→ **WHAT IS BEING ASKED**: The expected output is the data below, restated word for word.
################
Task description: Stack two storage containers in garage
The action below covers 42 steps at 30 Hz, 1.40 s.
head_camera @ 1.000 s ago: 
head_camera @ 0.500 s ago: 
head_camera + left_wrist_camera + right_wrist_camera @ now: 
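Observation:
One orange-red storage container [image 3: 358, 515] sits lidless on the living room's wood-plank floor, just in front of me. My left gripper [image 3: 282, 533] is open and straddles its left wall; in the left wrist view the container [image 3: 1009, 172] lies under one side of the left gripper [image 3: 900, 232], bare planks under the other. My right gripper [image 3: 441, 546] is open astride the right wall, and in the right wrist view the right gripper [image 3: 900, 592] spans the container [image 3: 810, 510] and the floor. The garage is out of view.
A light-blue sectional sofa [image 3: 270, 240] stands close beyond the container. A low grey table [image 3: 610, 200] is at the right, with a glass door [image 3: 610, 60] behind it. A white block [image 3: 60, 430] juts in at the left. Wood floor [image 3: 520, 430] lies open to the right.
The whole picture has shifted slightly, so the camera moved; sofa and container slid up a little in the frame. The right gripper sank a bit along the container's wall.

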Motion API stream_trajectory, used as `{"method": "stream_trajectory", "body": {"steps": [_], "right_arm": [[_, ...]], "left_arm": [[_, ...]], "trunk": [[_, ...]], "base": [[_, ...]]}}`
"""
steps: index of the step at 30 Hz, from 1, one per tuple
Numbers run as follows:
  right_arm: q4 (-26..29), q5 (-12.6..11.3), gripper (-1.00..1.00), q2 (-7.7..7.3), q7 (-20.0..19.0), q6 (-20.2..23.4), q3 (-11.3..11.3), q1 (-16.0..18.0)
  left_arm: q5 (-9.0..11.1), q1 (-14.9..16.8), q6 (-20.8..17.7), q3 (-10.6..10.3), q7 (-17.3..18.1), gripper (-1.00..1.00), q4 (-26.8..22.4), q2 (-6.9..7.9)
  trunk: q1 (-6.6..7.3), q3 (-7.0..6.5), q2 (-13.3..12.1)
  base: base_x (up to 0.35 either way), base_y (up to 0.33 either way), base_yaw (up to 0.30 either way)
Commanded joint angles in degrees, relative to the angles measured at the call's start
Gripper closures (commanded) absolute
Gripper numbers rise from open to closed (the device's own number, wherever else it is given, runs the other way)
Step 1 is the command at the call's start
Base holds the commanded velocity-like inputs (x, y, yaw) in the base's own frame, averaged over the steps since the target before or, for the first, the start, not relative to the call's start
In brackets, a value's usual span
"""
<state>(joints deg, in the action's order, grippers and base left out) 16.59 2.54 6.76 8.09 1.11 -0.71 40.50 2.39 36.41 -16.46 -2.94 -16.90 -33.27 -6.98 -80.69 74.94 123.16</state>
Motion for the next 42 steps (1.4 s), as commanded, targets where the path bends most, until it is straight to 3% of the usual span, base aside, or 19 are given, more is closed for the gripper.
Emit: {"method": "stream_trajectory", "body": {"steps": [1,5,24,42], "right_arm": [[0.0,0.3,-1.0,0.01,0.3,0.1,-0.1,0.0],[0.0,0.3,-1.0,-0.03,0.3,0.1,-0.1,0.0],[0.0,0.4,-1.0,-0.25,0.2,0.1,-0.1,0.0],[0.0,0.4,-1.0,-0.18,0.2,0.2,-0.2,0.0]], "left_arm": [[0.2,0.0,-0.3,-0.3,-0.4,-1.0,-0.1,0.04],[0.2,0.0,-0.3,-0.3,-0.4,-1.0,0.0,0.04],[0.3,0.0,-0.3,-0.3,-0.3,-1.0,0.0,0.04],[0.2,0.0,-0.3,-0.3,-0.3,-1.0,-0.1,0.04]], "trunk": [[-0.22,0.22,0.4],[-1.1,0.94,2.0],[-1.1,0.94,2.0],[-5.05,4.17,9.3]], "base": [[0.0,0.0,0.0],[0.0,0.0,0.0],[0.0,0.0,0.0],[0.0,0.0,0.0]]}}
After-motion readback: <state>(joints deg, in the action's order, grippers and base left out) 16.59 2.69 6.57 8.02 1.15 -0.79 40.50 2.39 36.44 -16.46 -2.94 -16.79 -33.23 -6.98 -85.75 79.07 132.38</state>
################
→ **SOLUTION TO THE PROBLEM**:
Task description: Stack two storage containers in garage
The action below covers 42 steps at 30 Hz, 1.40 s.
head_camera @ 1.000 s ago: 
head_camera @ 0.500 s ago: 
head_camera + left_wrist_camera + right_wrist_camera @ now: 
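Observation:
One orange-red storage container [image 3: 358, 515] sits lidless on the living room's wood-plank floor, just in front of me. My left gripper [image 3: 282, 533] is open and straddles its left wall; in the left wrist view the container [image 3: 1009, 172] lies under one side of the left gripper [image 3: 900, 232], bare planks under the other. My right gripper [image 3: 441, 546] is open astride the right wall, and in the right wrist view the right gripper [image 3: 900, 592] spans the container [image 3: 810, 510] and the floor. The garage is out of view.
A light-blue sectional sofa [image 3: 270, 240] stands close beyond the container. A low grey table [image 3: 610, 200] is at the right, with a glass door [image 3: 610, 60] behind it. A white block [image 3: 60, 430] juts in at the left. Wood floor [image 3: 520, 430] lies open to the right.
The whole picture has shifted slightly, so the camera moved; sofa and container slid up a little in the frame. The right gripper sank a bit along the container's wall.
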
Motion API stream_trajectory, used as `{"method": "stream_trajectory", "body": {"steps": [_], "right_arm": [[_, ...]], "left_arm": [[_, ...]], "trunk": [[_, ...]], "base": [[_, ...]]}}`
"""
steps: index of the step at 30 Hz, from 1, one per tuple
Numbers run as follows:
  right_arm: q4 (-26..29), q5 (-12.6..11.3), gripper (-1.00..1.00), q2 (-7.7..7.3), q7 (-20.0..19.0), q6 (-20.2..23.4), q3 (-11.3..11.3), q1 (-16.0..18.0)
  left_arm: q5 (-9.0..11.1), q1 (-14.9..16.8), q6 (-20.8..17.7), q3 (-10.6..10.3), q7 (-17.3..18.1), gripper (-1.00..1.00), q4 (-26.8..22.4), q2 (-6.9..7.9)
  trunk: q1 (-6.6..7.3), q3 (-7.0..6.5), q2 (-13.3..12.1)
  base: base_x (up to 0.35 either way), base_y (up to 0.33 either way), base_yaw (up to 0.30 either way)
Commanded joint angles in degrees, relative to the angles measured at the call's start
Gripper closures (commanded) absolute
Gripper numbers rise from open to closed (the device's own number, wherever else it is given, runs the other way)
Step 1 is the command at the call's start
Base holds the commanded velocity-like inputs (x, y, yaw) in the base's own frame, averaged over the steps since the target before or, for the first, the start, not relative to the call's start
In brackets, a value's usual span
"""
<state>(joints deg, in the action's order, grippers and base left out) 16.59 2.54 6.76 8.09 1.11 -0.71 40.50 2.39 36.41 -16.46 -2.94 -16.90 -33.27 -6.98 -80.69 74.94 123.16</state>
Motion for the next 42 steps (1.4 s), as commanded, targets where the path bends most, until it is straight to 3% of the usual span, base aside, or 19 are given, more is closed for the gripper.
Emit: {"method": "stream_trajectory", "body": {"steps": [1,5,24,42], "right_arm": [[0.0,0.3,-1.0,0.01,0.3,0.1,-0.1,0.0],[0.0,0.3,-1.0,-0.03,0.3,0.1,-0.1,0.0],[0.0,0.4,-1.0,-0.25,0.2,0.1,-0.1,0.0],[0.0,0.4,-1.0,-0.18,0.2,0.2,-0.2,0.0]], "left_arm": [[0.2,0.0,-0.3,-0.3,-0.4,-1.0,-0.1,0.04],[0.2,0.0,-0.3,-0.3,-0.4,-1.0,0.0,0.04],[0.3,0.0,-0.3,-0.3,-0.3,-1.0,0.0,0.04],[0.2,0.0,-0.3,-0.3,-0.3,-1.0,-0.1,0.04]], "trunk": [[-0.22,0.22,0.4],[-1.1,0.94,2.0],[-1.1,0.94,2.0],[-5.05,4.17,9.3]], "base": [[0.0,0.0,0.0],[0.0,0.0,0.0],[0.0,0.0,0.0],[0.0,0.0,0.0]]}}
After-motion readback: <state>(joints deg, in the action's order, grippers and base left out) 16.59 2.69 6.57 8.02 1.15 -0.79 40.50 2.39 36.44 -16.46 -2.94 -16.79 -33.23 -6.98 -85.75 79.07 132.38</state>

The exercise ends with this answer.